Russia’s opposition daily Novaya Gazeta (NG) appears to have collected over 107,000 signatures on a petition for dissolution of the State Duma during only two days of the campaign held under the slogan “Let’s Dissolve It!” on the newspaper’s website. This campaign is a response to the Russian MPs unwillingness to consider the signatures gathered by NG in December 2012, against the Duma’s approval of the bill banning adoption of Russian children [by American nationals]. Further lists of signatures for dissolution of the State Duma will be submitted to the president on February 1 – also to the Central Election Commission – along “with a statement on behalf of those who voted for a referendum,” reads the NG website.

According to the NG editor-in-chief, Dmitri Muratov, Russia’s MPs will be in no position to ignore these lists of signatures: “The signature-collecting campaign will be active on the NG website, also during the Protest March scheduled for January 13 in Moscow.

Radio Ekho Moskvy (EM) reports that the Duma’s Constitutional Legislation Committee (CLC) will deal with the signature-collecting campaign a week later.
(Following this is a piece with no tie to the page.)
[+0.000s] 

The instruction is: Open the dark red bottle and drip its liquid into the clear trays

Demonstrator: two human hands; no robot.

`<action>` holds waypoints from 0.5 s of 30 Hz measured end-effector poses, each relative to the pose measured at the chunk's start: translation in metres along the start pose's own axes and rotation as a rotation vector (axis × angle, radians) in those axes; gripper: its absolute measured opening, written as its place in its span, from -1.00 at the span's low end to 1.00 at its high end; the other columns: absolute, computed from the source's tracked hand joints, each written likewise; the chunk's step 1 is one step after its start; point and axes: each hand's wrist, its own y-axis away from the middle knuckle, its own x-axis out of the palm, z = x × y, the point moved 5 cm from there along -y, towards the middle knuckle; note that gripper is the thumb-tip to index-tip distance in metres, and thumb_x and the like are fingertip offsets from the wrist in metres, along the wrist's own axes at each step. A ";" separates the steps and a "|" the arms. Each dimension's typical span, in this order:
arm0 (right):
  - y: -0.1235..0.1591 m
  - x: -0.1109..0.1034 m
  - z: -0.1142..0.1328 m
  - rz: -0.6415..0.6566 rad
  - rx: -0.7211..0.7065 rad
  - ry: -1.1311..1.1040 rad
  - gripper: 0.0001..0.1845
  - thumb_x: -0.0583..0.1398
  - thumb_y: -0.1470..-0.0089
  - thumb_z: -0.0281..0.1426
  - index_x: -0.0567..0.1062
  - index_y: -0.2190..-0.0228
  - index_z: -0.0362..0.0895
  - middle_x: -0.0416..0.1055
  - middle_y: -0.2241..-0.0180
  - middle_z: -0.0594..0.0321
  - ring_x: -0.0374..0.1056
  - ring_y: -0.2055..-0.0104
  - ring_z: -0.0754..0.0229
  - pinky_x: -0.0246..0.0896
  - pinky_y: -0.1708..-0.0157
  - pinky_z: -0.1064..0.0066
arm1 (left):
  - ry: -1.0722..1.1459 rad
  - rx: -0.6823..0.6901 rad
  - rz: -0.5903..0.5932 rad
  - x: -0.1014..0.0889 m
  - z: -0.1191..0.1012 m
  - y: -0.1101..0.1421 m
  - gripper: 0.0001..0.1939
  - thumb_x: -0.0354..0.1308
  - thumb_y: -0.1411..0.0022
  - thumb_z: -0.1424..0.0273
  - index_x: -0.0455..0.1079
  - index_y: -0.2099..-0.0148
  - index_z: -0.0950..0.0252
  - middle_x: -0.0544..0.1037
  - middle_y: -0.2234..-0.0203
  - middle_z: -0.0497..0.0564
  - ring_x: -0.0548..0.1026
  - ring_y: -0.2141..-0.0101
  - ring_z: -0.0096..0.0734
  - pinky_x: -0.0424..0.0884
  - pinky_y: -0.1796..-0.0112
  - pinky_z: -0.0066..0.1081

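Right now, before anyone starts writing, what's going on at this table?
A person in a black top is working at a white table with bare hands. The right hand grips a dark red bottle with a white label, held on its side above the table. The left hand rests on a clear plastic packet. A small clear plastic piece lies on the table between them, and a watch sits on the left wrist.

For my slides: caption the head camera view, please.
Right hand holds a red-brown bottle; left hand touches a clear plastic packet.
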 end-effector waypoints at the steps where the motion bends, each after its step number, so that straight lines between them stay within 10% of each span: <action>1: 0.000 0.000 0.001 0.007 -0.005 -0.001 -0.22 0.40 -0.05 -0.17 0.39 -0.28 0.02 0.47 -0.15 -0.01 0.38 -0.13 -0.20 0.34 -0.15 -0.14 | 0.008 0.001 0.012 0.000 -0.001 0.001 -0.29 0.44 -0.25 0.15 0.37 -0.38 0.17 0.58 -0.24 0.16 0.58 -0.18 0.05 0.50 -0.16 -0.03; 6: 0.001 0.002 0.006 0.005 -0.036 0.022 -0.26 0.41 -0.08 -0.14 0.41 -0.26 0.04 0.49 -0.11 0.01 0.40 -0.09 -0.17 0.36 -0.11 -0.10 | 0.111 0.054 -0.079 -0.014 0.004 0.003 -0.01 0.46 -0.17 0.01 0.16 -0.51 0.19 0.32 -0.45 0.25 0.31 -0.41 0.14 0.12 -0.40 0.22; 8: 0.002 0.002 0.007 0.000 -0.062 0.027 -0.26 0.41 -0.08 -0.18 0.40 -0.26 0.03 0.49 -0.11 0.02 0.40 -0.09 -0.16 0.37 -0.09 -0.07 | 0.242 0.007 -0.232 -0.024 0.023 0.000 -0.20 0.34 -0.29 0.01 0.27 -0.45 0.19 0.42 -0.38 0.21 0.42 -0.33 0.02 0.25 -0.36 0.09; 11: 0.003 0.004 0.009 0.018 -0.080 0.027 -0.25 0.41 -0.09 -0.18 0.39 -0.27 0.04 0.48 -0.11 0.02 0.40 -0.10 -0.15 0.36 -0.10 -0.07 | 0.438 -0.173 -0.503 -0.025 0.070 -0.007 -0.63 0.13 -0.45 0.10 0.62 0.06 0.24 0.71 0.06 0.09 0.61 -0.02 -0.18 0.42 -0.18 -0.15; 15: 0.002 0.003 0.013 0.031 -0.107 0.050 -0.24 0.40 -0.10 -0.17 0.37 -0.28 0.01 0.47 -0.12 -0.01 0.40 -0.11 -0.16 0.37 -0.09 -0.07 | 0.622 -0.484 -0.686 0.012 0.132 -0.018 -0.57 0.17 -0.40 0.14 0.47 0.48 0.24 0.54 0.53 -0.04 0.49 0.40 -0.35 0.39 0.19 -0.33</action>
CLC Chairman Vladimir Pligin is quoted as saying that a stand on the matter will be worked out and submitted to the State Duma; that there are still no legislative procedures that allow to transform a stand taken by a large number of citizens into a law. CLC Deputy Chairman Sergei Ivanov told EM that the Duma would never be dissolved.

The Day asked Semen NOVOPRUDSKY, a Moscow-based independent journalist, to comment on the situation.
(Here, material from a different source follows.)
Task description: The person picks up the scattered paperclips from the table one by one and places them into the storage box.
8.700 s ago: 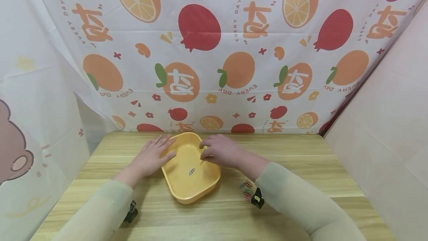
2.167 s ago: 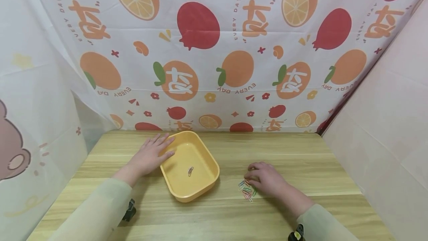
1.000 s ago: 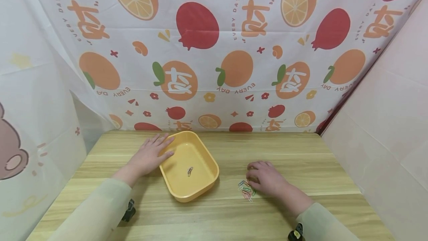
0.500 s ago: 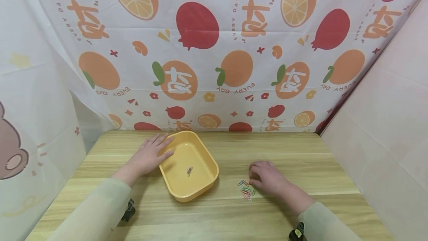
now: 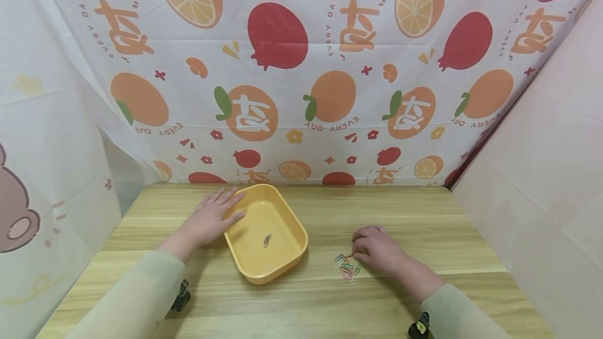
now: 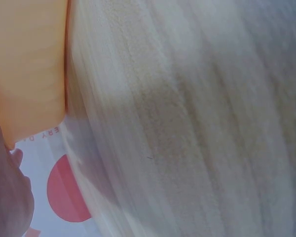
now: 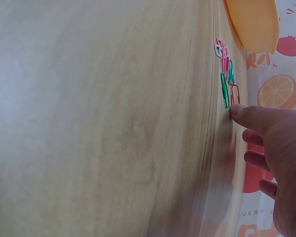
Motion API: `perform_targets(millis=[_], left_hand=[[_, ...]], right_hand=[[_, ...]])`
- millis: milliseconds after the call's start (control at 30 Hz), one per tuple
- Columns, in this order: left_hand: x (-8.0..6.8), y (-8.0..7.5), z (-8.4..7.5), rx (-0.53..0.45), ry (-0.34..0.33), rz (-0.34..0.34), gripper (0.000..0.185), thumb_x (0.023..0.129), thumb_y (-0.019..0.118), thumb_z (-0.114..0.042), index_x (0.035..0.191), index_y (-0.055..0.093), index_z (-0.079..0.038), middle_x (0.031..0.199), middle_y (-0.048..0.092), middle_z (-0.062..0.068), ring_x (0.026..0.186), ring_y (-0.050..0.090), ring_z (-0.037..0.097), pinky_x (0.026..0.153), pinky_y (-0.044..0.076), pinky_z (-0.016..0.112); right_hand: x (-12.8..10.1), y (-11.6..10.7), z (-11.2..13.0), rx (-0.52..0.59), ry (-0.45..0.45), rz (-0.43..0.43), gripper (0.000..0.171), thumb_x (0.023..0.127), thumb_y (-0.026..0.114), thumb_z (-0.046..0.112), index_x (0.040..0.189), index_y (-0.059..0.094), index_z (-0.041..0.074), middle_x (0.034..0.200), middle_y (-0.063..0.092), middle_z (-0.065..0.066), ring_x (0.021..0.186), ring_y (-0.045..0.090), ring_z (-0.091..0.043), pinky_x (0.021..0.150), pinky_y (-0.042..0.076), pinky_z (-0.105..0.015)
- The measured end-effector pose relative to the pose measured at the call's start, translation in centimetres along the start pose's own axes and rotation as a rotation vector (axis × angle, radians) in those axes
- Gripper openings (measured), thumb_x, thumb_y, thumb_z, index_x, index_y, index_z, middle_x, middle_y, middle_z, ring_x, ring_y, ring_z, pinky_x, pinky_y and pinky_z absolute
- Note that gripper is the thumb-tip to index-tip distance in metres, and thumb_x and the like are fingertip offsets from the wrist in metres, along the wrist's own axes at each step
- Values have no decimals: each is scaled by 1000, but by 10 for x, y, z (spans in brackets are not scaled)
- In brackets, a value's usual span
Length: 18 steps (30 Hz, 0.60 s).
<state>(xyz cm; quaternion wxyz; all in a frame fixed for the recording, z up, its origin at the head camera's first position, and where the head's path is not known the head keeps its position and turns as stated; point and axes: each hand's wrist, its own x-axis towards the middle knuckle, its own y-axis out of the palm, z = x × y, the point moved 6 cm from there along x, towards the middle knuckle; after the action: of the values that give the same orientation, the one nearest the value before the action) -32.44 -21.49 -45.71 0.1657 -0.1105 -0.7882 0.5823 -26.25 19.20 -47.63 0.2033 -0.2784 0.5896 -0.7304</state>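
Observation:
My left hand (image 5: 207, 221) lies over the left rim of a yellow tray (image 5: 298, 255), fingers spread and thumb over the inside. A few paper clips (image 5: 267, 241) lie together on the tray's floor; their exact number is hard to tell. To the right, my right hand (image 5: 379, 250) pinches one end of a red-orange paper clip (image 7: 235, 94) with the thumb and a fingertip largely hidden behind it. Beside those fingertips lies a loose pile of coloured paper clips (image 5: 347, 272), with a green paper clip (image 7: 225, 90) at its near side.
A light wooden table (image 5: 377, 302) carries everything. Behind it hangs a fruit-print curtain (image 5: 301, 135), and pale cloth sheets (image 5: 532, 213) close off the sides. Dark wrist cameras (image 5: 418, 327) sit under both sleeves.
The right hand has gone from above the tray to the pile, and more clips lie in the tray. Lately it has edged slightly right, with a red-orange clip at its fingertips. Left hand unmoved.

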Motion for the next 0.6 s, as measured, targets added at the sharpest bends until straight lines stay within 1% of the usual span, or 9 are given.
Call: perform_targets(millis=[400,600], left_hand=[[-1,-1,-3,-6,2,-3,64,102,47,-50,157,33,-20,164,21,12,148,13,45,117,4,65],[-1,-1,-2,-3,4,-12,64,102,46,-52,156,33,-20,163,22,12,148,14,45,117,4,66]], right_hand=[[1,-2,0,-29,-13,4,4,86,76,28,83,76,30,115,68,3,113,58,-22,104,39,-50],[4,-7,0,-48,-21,3,4,86,76,32,84,78,29,118,68,4,115,58,-22,104,40,-49]])
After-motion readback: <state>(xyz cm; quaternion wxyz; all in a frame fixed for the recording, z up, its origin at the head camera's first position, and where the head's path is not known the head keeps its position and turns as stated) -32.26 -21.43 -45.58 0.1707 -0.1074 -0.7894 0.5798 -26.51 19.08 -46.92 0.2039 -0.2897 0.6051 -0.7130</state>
“Slogans about dissolution of the State Duma aren’t politically correct in present-day Russia. I guess early presidential elections and the head of state tendering his resignation would be the right moves under the circumstances. This initiative makes clear the number of like-minded people. Naturally, the Internet makes this task easier today than yesterday. Remember that small crowd of dissidents who marched into Red Square to stage a rally of protest against the Soviet invasion of Czechoslovakia? I believe this is an important indicator of dissent; there are quite a few people disillusioned with what is happening, who want to change the situation. This is also important as a political slogan source. As an individual citizen, I joined a campaign aimed at collecting signatures to cancel the ‘Dima Yakovlev Bill.’
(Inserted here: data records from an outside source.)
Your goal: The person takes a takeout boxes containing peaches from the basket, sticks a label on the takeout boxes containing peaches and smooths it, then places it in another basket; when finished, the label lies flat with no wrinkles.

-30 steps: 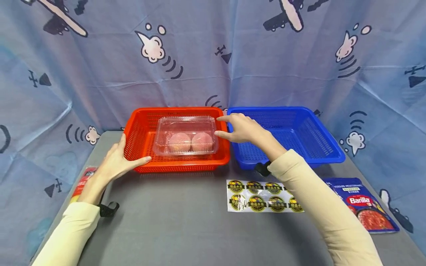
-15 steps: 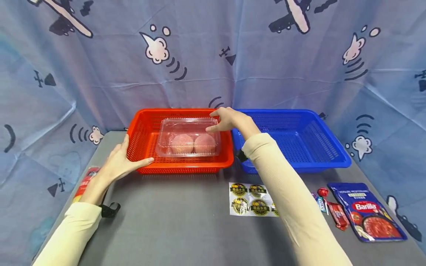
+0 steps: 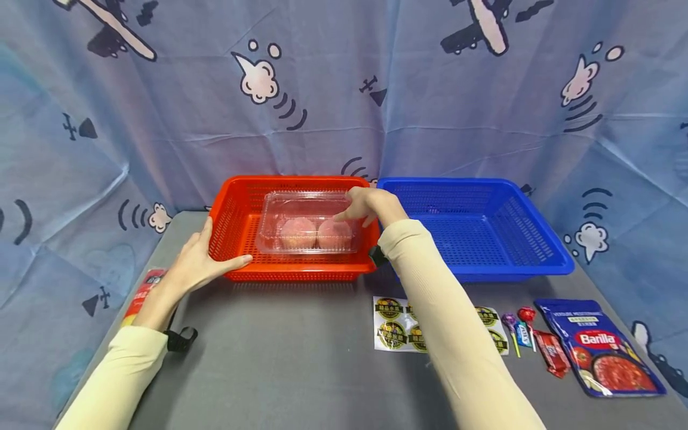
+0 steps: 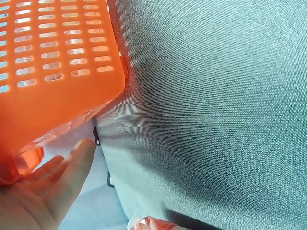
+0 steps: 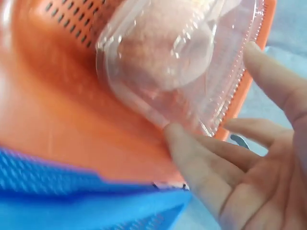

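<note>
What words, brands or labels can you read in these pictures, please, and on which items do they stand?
"Barilla": white on a red oval on the blue sauce pouch; the smaller white line above it is too small to read.
Sticker sheet: yellow characters on round dark labels, too small to read.
Candy wrappers and the red packet by the left hand: print unreadable.
</note>
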### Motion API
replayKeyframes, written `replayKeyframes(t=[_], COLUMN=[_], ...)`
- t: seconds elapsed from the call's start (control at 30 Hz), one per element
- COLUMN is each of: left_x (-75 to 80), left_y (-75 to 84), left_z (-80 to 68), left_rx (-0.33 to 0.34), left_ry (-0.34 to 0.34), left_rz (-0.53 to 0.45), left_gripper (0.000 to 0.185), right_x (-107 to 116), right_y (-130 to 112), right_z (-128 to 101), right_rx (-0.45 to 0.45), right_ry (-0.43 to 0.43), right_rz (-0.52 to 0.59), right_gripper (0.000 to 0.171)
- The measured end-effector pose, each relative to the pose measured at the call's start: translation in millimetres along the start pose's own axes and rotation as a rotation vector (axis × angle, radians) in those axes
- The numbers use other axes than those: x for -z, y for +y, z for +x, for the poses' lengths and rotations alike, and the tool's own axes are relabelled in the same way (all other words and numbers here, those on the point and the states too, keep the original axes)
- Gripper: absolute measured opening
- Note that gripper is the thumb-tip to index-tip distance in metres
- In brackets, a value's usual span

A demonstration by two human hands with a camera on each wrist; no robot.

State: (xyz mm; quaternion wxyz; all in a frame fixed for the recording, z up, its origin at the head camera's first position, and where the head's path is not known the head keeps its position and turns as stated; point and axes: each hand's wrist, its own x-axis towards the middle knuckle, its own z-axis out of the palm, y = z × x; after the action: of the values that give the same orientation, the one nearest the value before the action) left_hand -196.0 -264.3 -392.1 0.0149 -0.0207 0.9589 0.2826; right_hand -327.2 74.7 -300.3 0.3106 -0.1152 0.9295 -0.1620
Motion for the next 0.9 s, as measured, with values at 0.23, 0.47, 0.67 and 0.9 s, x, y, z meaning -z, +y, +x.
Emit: replayKeyframes(t=[0.23, 0.47, 0.67, 0.9], left_x=[0.9, 0.7, 0.6, 1.0], left_y=[-0.2, 0.6, 1.1, 0.3], left_z=[-0.5, 1.3, 1.8, 1.3], left_rx=[0.0, -0.002, 0.006, 0.008], left_ry=[0.002, -0.006, -0.017, -0.013], left_rz=[-0.008, -0.014, -0.014, -0.014], left_gripper=[0.13, 0.129, 0.13, 0.13], right_x=[-8.2, -14.0, -16.3, -19.9], right_y=[-6.6, -6.2, -4.5, -7.1], right_z=[-3.7, -2.1, -2.1, -1.3], right_rx=[-0.001, -0.107, -0.197, -0.176], right_ry=[-0.06, -0.085, -0.119, -0.19], right_rz=[0.164, 0.197, 0.228, 0.345], right_gripper=[0.088, 0.101, 0.087, 0.067])
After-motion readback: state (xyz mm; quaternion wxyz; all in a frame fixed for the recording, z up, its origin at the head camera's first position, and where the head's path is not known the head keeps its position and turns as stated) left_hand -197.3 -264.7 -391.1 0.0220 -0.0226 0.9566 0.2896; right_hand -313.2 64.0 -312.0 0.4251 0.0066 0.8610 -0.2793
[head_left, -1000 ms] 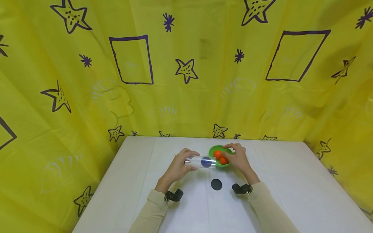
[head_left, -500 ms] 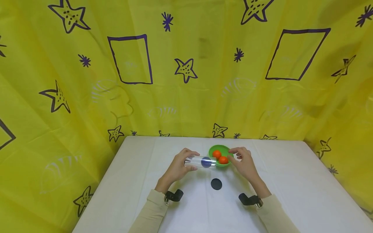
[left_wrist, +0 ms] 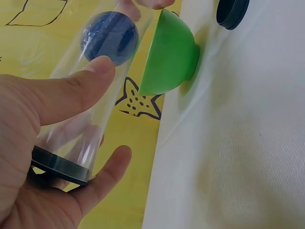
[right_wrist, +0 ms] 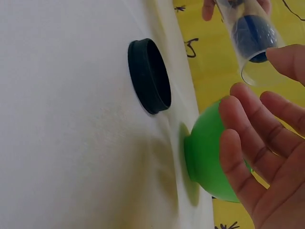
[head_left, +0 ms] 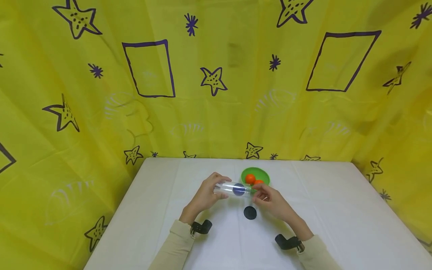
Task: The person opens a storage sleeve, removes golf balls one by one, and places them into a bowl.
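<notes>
A clear tube [head_left: 227, 188] lies almost level in my left hand [head_left: 206, 193], whose thumb and fingers grip it. A black cap [left_wrist: 59, 166] closes the tube's left end. Inside, toward the uncapped end, sits a dark blue ball [right_wrist: 254, 36]. My right hand [head_left: 271, 200] is at that uncapped end, its fingers loosely bent and spread around the mouth [right_wrist: 257, 74]. Its thumb overlaps the rim in the right wrist view; whether it touches, I cannot tell. Just behind stands a green bowl [head_left: 263, 174] with two orange balls [head_left: 250, 179] visible in it.
A loose black cap [head_left: 250, 212] lies on the white tabletop [head_left: 162, 225], in front of the tube. Yellow curtains [head_left: 189, 138] printed with stars hang behind the table and at both sides.
My right hand first drew back from the bowl to the right, then came left and nearer, up to the tube's mouth. The left hand and tube have hardly moved.
</notes>
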`<action>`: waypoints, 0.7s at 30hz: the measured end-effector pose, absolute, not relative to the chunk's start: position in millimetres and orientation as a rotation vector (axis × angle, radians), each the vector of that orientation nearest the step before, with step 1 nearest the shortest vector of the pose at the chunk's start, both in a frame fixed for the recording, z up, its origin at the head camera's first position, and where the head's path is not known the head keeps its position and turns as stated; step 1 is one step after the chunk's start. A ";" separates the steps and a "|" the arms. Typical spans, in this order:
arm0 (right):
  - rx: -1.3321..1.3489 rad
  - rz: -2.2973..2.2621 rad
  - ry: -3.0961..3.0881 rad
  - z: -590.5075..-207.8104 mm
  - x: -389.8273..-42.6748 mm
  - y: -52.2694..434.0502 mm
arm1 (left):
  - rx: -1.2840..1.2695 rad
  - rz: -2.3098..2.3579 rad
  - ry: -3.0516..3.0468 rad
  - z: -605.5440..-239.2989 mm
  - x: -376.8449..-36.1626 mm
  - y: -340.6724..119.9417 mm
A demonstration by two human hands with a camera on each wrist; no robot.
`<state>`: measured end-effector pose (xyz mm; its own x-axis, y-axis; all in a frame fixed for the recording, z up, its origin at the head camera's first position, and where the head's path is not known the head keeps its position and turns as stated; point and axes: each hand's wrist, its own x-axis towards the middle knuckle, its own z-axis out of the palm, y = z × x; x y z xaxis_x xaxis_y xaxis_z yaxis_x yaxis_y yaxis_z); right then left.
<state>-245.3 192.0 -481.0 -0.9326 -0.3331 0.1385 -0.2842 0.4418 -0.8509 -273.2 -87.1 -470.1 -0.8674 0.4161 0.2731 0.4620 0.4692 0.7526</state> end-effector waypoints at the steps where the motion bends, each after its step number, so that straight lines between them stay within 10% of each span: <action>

“Demands for dissolution of the State Duma are good, but only as a political slogan, considering that [the Russian parliament] has no influence on that country. Duma is nothing more than a political figurehead – a pattern good for bringing forth strong, competent politicians prepared to face and help progressive change, people who are not disillusioned, unlike those who were actively involved in the so-called protest movement. Russia badly needs progress in terms of adequate domestic and foreign politics; it needs quick evolutionary (but never revolutionary) reforms.”

What should happen in Russia to make those “upstairs” hear what those “downstairs” actually need?

“I can’t think of such an occurrence. There are polls focusing on what the people are worried about the most. Utilities and rent. The bills are soaring year in and year out, yet no revolutionary outbursts.

“Polls have been carried across Russia, to the effect that protest moods are present everywhere, regardless of social stratum. Such moods have long ceased to be the prerogative of the creative class or the populace of a couple of big cities. Levada Center’s recent poll demonstrates that 40 percent of the Russian nationals are in favor of such protest actions, and that 10 percent are willing to participate.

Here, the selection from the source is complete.